* Your assignment: Look for the word "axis" in the entries and copy every line where it shows up.

Records from a dataset:
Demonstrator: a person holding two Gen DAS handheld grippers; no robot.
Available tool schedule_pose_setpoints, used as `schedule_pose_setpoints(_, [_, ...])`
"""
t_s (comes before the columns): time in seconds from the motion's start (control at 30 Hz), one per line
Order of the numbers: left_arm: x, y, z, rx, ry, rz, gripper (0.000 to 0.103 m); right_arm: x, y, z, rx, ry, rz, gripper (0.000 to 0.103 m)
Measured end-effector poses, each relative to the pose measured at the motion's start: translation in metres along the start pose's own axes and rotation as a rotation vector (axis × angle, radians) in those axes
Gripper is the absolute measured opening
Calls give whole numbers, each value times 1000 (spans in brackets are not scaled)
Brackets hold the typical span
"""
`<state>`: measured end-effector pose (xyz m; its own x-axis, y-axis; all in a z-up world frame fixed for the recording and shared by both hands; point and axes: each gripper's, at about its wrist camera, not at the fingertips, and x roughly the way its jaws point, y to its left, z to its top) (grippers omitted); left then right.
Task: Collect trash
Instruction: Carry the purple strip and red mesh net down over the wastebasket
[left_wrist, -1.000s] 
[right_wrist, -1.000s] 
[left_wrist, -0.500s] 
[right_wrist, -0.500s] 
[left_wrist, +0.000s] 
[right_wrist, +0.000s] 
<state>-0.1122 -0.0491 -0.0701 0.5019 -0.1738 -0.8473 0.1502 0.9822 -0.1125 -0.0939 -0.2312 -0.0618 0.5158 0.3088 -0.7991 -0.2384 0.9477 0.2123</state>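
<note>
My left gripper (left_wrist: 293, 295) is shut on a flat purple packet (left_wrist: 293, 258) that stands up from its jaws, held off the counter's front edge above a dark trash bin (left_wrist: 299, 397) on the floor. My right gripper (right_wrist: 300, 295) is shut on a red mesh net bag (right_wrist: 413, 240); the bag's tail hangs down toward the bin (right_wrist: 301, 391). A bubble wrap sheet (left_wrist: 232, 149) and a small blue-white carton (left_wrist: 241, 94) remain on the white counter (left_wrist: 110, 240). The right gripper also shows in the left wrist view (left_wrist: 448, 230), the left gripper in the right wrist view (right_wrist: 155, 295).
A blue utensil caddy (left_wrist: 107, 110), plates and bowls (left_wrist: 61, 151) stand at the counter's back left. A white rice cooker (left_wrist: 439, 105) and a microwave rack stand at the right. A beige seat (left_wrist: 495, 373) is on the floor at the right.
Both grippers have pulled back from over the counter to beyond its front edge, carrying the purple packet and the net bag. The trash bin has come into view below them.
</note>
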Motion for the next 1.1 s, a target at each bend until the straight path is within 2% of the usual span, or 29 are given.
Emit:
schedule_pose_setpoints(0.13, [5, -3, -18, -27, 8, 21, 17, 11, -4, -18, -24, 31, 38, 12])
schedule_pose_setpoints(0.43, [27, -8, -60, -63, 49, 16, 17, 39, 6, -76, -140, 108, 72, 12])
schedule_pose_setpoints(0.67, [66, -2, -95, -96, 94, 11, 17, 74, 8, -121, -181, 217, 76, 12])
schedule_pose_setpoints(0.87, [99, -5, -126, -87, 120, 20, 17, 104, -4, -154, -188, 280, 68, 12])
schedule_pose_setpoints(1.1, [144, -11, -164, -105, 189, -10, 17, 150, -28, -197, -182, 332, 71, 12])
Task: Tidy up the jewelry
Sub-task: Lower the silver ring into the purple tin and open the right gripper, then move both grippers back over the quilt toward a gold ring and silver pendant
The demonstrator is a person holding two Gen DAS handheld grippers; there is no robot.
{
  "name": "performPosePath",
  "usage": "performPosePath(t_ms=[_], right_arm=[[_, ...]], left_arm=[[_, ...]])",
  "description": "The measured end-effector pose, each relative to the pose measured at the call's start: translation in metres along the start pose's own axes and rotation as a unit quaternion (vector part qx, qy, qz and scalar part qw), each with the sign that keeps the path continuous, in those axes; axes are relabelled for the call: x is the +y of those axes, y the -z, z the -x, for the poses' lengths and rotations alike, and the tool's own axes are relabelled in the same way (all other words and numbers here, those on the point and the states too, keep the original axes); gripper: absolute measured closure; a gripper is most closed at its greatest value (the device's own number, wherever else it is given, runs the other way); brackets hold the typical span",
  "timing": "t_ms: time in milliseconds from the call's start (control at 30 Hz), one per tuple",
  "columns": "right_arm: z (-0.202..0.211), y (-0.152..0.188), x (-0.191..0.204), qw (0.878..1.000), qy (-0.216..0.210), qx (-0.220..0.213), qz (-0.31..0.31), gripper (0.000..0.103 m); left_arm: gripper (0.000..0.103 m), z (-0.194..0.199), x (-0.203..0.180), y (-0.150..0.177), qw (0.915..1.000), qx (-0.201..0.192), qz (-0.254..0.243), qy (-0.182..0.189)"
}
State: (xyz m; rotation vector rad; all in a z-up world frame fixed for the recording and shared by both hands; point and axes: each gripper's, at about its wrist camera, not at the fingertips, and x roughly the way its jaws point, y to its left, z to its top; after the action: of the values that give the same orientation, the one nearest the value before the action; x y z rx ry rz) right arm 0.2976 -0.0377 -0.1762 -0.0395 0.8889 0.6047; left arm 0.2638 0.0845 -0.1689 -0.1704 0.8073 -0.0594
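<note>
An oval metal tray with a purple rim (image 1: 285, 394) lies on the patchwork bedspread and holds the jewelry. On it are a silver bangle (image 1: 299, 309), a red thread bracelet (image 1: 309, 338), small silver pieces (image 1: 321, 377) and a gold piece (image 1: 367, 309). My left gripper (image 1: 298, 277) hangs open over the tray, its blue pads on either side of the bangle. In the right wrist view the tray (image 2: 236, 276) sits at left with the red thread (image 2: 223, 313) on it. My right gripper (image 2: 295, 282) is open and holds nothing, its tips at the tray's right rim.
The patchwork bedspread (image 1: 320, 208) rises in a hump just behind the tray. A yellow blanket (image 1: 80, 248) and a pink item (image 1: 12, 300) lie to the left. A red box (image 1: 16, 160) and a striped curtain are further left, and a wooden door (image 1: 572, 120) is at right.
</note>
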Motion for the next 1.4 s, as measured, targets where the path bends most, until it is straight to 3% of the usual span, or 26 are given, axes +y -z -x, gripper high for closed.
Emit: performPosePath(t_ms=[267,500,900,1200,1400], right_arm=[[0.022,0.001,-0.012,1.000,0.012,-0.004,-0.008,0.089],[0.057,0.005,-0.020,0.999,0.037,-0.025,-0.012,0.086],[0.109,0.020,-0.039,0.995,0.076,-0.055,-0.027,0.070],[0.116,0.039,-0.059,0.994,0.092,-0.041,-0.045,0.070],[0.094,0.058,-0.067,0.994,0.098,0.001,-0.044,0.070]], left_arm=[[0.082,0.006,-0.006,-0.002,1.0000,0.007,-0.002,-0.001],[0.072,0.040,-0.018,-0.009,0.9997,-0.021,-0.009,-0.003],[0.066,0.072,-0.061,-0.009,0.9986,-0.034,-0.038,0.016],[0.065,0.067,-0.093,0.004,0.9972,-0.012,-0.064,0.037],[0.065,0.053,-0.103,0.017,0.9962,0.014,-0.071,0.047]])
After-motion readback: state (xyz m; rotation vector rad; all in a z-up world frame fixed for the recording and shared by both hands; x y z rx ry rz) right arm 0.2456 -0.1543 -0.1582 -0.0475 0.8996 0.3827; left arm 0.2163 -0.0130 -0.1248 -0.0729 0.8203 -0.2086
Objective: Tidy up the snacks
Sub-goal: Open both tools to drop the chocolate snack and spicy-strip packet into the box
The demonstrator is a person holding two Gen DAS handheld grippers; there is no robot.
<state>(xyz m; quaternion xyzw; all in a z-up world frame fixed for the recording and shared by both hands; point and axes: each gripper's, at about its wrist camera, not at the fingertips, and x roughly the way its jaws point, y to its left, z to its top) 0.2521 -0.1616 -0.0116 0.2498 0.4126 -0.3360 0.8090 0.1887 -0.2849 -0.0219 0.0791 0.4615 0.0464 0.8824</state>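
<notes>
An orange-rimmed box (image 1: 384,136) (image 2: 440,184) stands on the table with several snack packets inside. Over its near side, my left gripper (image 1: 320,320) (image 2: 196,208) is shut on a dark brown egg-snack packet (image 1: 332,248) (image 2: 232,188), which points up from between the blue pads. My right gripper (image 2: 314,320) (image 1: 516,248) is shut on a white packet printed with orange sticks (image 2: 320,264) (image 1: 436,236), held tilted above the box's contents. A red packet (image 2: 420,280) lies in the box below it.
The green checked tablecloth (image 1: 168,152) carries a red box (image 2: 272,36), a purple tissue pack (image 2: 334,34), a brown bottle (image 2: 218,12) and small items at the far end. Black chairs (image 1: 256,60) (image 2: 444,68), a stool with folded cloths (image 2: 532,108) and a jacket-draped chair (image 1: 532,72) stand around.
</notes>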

* Response to this task:
Measured end-effector poses, each relative to the pose measured at the motion's start: translation in metres along the start pose's own axes and rotation as a rotation vector (axis × angle, radians) in those axes
`<state>`: measured end-effector pose (xyz m; its own x-axis, y-axis; all in a z-up world frame fixed for the recording and shared by both hands; point and axes: each gripper's, at about its wrist camera, not at the fingertips, and x roughly the way its jaws point, y to its left, z to its top) (grippers omitted); left then right.

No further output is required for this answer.